Selon l’article 700 du code de procédure civile, dans toutes les instances le juge condamne la partie tenue aux dépens ou la partie perdante à payer à l’autre partie la somme qu’il détermine au titre des frais exposés et non compris dans les dépens.
Il serait inéquitable de laisser à la charge de M. [T] [M] et Mme [Z] [M] née [G] les frais irrépétibles exposés. M. [V] [P] sera alors condamné à leur payer la somme de 5000 euros en application des dispositions de l’article 700 du code de procédure civile.

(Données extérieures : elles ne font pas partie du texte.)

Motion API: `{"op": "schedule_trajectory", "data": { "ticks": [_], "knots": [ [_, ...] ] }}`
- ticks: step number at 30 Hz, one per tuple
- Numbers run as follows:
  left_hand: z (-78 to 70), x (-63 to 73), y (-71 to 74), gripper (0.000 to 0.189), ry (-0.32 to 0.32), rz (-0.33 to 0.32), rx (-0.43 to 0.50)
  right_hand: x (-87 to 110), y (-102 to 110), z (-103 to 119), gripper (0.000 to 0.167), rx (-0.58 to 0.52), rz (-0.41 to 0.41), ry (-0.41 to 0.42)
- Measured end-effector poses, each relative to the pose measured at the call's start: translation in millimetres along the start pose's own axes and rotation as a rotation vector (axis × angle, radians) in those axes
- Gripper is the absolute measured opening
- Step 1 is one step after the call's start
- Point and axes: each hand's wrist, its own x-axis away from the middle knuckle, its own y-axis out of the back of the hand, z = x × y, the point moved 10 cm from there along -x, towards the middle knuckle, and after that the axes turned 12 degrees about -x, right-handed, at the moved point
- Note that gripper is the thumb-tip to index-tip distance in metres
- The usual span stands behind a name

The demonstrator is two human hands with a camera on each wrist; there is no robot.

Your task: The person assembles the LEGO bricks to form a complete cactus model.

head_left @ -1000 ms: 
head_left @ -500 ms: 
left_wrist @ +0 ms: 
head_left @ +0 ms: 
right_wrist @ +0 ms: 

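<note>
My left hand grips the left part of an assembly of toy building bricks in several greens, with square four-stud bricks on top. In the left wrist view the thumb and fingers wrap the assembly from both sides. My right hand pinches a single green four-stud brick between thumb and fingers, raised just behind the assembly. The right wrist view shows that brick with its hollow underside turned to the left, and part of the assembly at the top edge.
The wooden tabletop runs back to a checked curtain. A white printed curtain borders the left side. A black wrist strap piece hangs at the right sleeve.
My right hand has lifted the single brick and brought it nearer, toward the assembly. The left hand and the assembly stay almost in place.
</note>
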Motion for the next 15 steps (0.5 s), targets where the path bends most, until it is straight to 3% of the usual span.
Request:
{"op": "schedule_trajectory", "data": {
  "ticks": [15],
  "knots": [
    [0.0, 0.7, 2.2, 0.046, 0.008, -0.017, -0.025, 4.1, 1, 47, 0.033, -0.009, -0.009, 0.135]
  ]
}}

Aux termes de l’article 514 du code de procédure civile, les décisions de première instance sont de droit exécutoires à titre provisoire à moins que la loi ou la décision rendue n’en dispose autrement. Et l’article 514-1 du même code précise que le juge peut écarter l’exécution provisoire de droit, en tout ou partie, s’il estime qu’elle est incompatible avec la nature de l’affaire, qu’il statue d’office ou à la demande des parties, par décision spécialement motivée. En l’espèce, aucune circonstance ne conduit à écarter l’exécution provisoire de droit du présent jugement eu égard notamment à son ancienneté.
PAR CES MOTIFS
Le tribunal statuant en audience publique, par mise à disposition au greffe, par décision contradictoire rendue en premier ressort,
CONDAMNE M. [V] [P] à payer à M. [T] [M] et Mme [Z] [M] née [G] la somme de 43 737 € TTC en réparation de leurs préjudices ;
DEBOUTE M. [T] [M] et Mme [Z] [M] née [G] de leur demande de dommages et intérêts ;
REJETTE toutes les demandes reconventionnelles de M. [V] [P] ;
CONDAMNE M. [V] [P] aux entiers dépens de l’instance qui comprendront les frais d’expertise judiciaire et de référé mais en ce non compris le coût du procès-verbal de constat du 30 juillet 2020 ;
ACCORDE à la SCP Les avocats Izard et Pradeau le droit de recouvrement direct des dépens dans les conditions de l’article 699 du code de procédure civile ;
CONDAMNE M. [V] [P] à payer à M. [T] [M] et Mme [Z] [M] née [G] la somme de 5000 € en application de l’article 700 du code de procédure civile ;
REJETTE les surplus des demandes ;
RAPPELLE que l’exécution provisoire de droit assortit l’entière décision et DIT n’y avoir lieu à l’écarter.
Ainsi jugé par mise à disposition au greffe de la troisième chambre du tribunal judiciaire de Draguignan le DOUZE MAI DEUX MILLE VINGT SIX.